:: What this task involves ::
Please reproduce verbatim the lines below, from the first through the one with "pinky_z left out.".

:: Data segment ::

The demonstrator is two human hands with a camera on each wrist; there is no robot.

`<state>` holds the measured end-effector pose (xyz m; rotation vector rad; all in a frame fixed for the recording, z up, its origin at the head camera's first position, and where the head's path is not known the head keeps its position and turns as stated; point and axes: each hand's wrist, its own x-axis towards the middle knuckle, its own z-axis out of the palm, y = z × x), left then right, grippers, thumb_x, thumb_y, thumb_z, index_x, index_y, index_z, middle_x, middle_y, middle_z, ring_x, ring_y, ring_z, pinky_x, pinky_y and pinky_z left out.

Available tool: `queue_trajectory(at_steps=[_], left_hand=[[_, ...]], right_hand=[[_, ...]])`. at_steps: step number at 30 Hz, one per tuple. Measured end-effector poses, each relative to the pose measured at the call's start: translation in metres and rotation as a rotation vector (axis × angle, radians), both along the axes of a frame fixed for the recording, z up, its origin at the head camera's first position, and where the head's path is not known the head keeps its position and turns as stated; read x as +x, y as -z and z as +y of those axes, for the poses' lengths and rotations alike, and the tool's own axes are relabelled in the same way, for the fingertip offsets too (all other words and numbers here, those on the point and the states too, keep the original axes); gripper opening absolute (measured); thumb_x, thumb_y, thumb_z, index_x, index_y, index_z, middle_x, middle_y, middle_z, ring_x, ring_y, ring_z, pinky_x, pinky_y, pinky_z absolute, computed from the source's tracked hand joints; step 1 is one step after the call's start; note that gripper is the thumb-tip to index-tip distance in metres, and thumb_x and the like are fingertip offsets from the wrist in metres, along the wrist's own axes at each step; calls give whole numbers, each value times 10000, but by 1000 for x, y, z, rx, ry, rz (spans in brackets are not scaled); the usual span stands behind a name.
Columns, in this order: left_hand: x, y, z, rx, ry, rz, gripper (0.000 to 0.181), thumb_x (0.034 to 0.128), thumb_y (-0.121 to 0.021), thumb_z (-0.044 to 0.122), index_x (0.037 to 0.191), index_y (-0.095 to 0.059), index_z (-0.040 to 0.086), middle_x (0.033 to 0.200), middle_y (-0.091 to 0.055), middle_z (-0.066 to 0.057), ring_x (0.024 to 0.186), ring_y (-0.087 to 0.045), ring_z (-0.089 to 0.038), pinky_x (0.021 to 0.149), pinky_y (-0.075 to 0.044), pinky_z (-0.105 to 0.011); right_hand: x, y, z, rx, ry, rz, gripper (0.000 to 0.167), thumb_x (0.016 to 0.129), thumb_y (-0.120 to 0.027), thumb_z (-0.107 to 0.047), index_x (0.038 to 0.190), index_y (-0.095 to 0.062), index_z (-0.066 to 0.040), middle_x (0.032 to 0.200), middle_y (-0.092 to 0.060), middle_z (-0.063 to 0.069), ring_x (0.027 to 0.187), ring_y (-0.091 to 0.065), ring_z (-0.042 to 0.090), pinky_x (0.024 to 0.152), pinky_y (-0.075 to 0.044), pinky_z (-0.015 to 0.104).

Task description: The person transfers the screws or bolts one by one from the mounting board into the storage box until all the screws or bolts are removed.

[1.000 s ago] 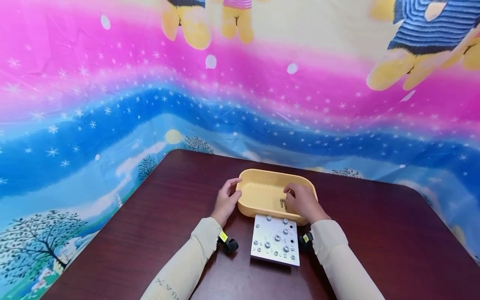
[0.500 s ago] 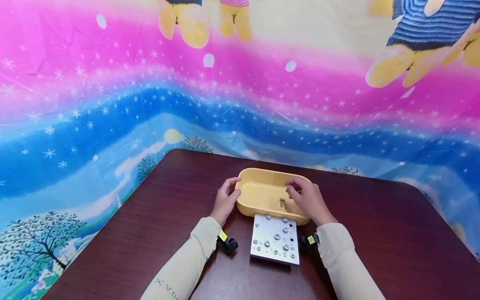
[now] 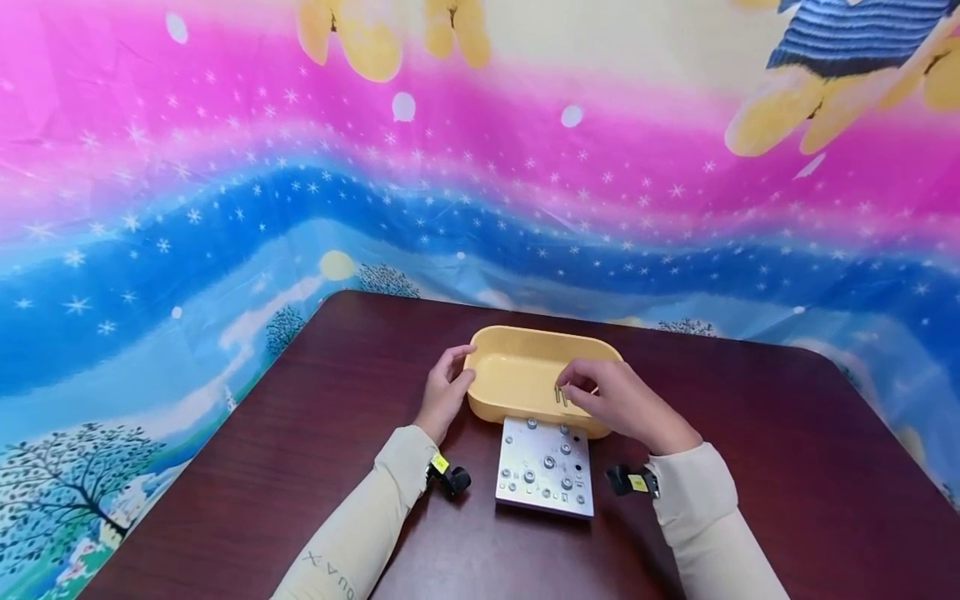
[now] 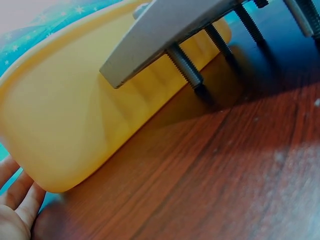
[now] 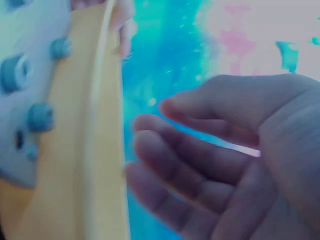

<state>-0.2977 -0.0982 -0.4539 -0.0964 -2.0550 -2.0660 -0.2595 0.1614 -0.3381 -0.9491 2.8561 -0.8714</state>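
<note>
A yellow tray (image 3: 498, 400) stands on the table. My left hand (image 3: 445, 392) rests at its left end, fingers fairly straight against the outside, as the left wrist view shows too. Over the tray's right part is my right hand (image 3: 618, 400), fingers loosely bent, fingertips beside a few small metal screws (image 3: 559, 395) lying inside. In the right wrist view its thumb and fingers are apart with nothing visible between them. A metal plate (image 3: 525, 454) carrying several socket-head screws sits against the tray's near side. Threaded screw shanks (image 4: 185, 65) stick out beneath the plate.
The dark wooden table (image 3: 360, 367) has its far edge behind the tray. A patterned cloth (image 3: 450, 192) hangs beyond it. Wrist cameras sit on both wrists, the right one (image 3: 630, 481) beside the plate.
My right hand has drawn back to the right and towards me, its fingertips now lower, by the screws. My left hand stays at the tray's end. The head view has tilted slightly.
</note>
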Motion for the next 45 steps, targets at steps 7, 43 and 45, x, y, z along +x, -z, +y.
queue_trajectory(at_steps=[7, 43, 45], left_hand=[[-2, -4, -1, 6, -1, -1, 378, 918, -554, 70, 1288, -585, 142, 1361, -526, -76, 1307, -452, -239, 1056, -381, -400], [21, -30, 1, -2, 44, -21, 404, 914, -526, 8, 1318, -530, 4, 1379, -480, -227, 1302, -441, -349, 1051, -384, -437], [21, -29, 1, 0, 47, -19, 405, 915, -526, 8, 1320, -528, 4, 1381, -479, -227, 1302, -442, -347, 1050, -386, -434]], right_hand=[[24, -20, -4, 113, -75, -123, 82, 915, -634, -127, 976, -685, -107, 846, -658, 6, 729, -569, 105, 651, -499, 271], [40, 8, -35, 315, -56, -223, 170, 784, -711, -92, 738, -571, -178, 663, -550, -21, 633, -499, 126, 558, -421, 290], [39, 9, -36, 325, -49, -218, 175, 779, -714, -89, 733, -570, -178, 662, -549, -26, 637, -498, 123, 563, -420, 287]])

:: Answer ::
The demonstrator is two human hands with a camera on each wrist; there is no robot.

`<state>` holds the measured end-effector pose (xyz m; rotation vector rad; all in a frame fixed for the recording, z up, its origin at the head camera's first position, and where the head's path is not known the head keeps its position and turns as stated; point and axes: each hand's wrist, its own x-axis towards the middle knuckle, its own z-axis out of the palm, y = z × x), left then right, grippers, thumb_x, thumb_y, thumb_z, index_x, index_y, index_z, middle_x, middle_y, middle_z, ring_x, ring_y, ring_z, pinky_x, pinky_y and pinky_z left out.

Besides this answer, nothing more is needed.